== Segment start ==
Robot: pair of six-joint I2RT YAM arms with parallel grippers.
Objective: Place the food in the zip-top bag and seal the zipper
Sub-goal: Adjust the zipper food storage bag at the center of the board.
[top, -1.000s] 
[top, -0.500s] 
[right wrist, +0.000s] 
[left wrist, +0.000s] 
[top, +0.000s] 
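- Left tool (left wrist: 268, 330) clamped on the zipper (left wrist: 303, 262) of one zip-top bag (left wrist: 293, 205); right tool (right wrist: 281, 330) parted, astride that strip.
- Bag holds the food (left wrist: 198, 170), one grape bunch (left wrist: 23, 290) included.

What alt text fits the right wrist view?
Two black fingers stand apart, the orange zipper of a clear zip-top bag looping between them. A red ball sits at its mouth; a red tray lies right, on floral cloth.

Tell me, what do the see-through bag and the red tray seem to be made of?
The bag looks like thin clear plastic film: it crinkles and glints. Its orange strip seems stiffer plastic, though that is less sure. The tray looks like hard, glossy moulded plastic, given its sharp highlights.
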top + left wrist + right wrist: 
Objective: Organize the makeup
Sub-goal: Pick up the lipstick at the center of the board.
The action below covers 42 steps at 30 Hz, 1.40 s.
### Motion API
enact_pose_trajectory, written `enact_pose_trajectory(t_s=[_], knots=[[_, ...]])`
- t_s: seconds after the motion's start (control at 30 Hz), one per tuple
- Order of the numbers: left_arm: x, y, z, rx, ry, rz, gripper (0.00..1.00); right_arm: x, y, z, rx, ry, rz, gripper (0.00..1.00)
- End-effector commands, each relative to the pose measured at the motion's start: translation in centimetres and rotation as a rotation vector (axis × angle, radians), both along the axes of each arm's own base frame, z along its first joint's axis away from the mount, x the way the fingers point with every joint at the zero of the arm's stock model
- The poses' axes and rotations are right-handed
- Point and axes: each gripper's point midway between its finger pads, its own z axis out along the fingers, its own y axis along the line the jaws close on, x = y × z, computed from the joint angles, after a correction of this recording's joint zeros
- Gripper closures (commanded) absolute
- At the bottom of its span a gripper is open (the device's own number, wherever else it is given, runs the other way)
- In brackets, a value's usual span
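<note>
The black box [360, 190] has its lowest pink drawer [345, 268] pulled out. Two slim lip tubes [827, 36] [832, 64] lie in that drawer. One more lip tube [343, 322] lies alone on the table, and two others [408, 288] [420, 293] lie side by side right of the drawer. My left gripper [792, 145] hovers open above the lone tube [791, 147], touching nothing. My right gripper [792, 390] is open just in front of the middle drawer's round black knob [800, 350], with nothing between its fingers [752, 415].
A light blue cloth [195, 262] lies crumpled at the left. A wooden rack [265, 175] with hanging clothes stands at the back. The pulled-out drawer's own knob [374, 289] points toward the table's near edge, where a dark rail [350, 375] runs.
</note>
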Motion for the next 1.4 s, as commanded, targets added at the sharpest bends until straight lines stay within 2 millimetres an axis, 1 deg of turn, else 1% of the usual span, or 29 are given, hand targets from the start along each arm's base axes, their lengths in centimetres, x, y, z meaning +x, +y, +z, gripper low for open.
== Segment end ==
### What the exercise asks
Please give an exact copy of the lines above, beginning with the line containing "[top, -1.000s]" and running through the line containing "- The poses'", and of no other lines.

### Exercise answer
[top, -1.000s] 
[top, -0.500s] 
[right wrist, +0.000s] 
[left wrist, +0.000s] 
[top, +0.000s] 
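- Left tool (left wrist: 268, 330) clamped on the zipper (left wrist: 303, 262) of one zip-top bag (left wrist: 293, 205); right tool (right wrist: 281, 330) parted, astride that strip.
- Bag holds the food (left wrist: 198, 170), one grape bunch (left wrist: 23, 290) included.

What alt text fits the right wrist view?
Two black fingers stand apart, the orange zipper of a clear zip-top bag looping between them. A red ball sits at its mouth; a red tray lies right, on floral cloth.

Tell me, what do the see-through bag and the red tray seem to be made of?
The bag looks like thin clear plastic film: it crinkles and glints. Its orange strip seems stiffer plastic, though that is less sure. The tray looks like hard, glossy moulded plastic, given its sharp highlights.
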top + left wrist + right wrist: 
Objective: Organize the makeup
Sub-goal: Pick up the lipstick at the center of the board.
The action below covers 42 steps at 30 Hz, 1.40 s.
### Motion API
enact_pose_trajectory, written `enact_pose_trajectory(t_s=[_], knots=[[_, ...]])`
- t_s: seconds after the motion's start (control at 30 Hz), one per tuple
- Order of the numbers: left_arm: x, y, z, rx, ry, rz, gripper (0.00..1.00); right_arm: x, y, z, rx, ry, rz, gripper (0.00..1.00)
- End-effector commands, each relative to the pose measured at the motion's start: translation in centimetres and rotation as a rotation vector (axis × angle, radians), both along the axes of each arm's own base frame, z along its first joint's axis away from the mount, x the way the fingers point with every joint at the zero of the arm's stock model
- The poses' axes and rotations are right-handed

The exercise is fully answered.